* **Work task**
Output the data below in full, byte for byte. Nothing may differ.

* **Stored data**
# # #
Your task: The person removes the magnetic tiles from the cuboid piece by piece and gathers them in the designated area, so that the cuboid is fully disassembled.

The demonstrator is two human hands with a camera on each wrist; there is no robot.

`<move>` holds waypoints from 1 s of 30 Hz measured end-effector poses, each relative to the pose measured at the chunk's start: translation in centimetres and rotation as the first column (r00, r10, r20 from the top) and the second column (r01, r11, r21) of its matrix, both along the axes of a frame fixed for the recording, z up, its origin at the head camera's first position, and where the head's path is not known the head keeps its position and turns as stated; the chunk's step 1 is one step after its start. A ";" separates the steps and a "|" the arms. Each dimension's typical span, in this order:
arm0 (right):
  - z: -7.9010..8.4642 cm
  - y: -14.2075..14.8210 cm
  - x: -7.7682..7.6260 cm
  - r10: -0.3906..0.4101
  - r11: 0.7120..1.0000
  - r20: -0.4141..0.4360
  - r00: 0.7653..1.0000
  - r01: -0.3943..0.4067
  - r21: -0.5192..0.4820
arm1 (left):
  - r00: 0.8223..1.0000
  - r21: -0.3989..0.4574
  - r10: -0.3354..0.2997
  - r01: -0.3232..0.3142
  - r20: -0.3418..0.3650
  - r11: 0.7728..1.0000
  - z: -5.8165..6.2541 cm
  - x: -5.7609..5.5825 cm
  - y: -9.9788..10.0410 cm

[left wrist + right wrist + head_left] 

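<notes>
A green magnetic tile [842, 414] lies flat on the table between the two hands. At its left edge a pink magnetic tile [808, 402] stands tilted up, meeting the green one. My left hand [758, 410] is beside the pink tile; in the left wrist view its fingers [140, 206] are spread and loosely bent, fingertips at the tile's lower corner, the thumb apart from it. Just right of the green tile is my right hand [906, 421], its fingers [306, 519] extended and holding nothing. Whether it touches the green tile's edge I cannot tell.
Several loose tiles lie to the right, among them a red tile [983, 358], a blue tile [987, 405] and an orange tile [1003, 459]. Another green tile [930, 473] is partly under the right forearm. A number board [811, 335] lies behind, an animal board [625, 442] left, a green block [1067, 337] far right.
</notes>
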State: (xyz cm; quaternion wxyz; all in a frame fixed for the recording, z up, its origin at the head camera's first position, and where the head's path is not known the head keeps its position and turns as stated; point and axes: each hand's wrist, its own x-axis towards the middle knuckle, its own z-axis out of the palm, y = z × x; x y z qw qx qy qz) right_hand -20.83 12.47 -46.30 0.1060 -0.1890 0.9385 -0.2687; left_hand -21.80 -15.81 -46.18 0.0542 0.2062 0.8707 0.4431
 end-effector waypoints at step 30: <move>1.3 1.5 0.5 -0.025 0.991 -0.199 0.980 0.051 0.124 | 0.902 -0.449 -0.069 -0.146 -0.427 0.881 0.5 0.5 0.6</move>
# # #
* **Answer to this task**
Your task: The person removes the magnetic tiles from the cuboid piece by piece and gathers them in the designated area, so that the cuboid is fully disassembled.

The demonstrator is two human hands with a camera on each wrist; there is no robot.

`<move>` holds waypoints from 1 s of 30 Hz measured end-effector poses, each relative to the pose measured at the chunk's start: translation in centimetres and rotation as the first column (r00, r10, r20 from the top) and the second column (r01, r11, r21) of its matrix, both along the axes of a frame fixed for the recording, z up, its origin at the head camera's first position, and where the head's path is not known the head keeps its position and turns as stated; the chunk's step 1 is one step after its start. A ";" separates the steps and a "|" the arms. Each dimension's typical span, in this order:
arm0 (right):
  - z: -7.9010..8.4642 cm
  - y: -14.2075..14.8210 cm
  - x: -7.7682..7.6260 cm
  - r10: -0.3906..0.4101
  - r11: 0.7120..1.0000
  - r20: -0.4141..0.4360
  - r00: 0.7653..1.0000
  - r01: -0.3943..0.4067
  - r21: -0.5192..0.4820
arm1 (left):
  - r00: 0.8223..1.0000
  - r21: -0.3989..0.4574
  - r10: -0.3354..0.2997
  - r01: -0.3232..0.3142
  - r20: -0.3418..0.3650
  - r11: 0.7728..1.0000
  - z: -5.8165..6.2541 cm
  - x: -5.7609..5.5825 cm
  - y: -9.9788..10.0410 cm

[left wrist + right wrist + head_left] 

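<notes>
A green magnetic tile [842, 414] lies flat on the table between the two hands. At its left edge a pink magnetic tile [808, 402] stands tilted up, meeting the green one. My left hand [758, 410] is beside the pink tile; in the left wrist view its fingers [140, 206] are spread and loosely bent, fingertips at the tile's lower corner, the thumb apart from it. Just right of the green tile is my right hand [906, 421], its fingers [306, 519] extended and holding nothing. Whether it touches the green tile's edge I cannot tell.
Several loose tiles lie to the right, among them a red tile [983, 358], a blue tile [987, 405] and an orange tile [1003, 459]. Another green tile [930, 473] is partly under the right forearm. A number board [811, 335] lies behind, an animal board [625, 442] left, a green block [1067, 337] far right.
</notes>
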State: (xyz cm; quaternion wxyz; all in a frame fixed for the recording, z up, its origin at the head camera's first position, and where the head's path is not known the head keeps its position and turns as stated; point and axes: each hand's wrist, its own x-axis towards the middle knuckle, its own z-axis out of the palm, y = z × x; x y z qw qx qy qz) right_hand -20.83 12.47 -46.30 0.1060 -0.1890 0.9385 -0.2687; left_hand -21.80 -15.81 -46.18 0.0542 0.2062 0.8707 0.4431
 end-effector waypoints at step 30: <move>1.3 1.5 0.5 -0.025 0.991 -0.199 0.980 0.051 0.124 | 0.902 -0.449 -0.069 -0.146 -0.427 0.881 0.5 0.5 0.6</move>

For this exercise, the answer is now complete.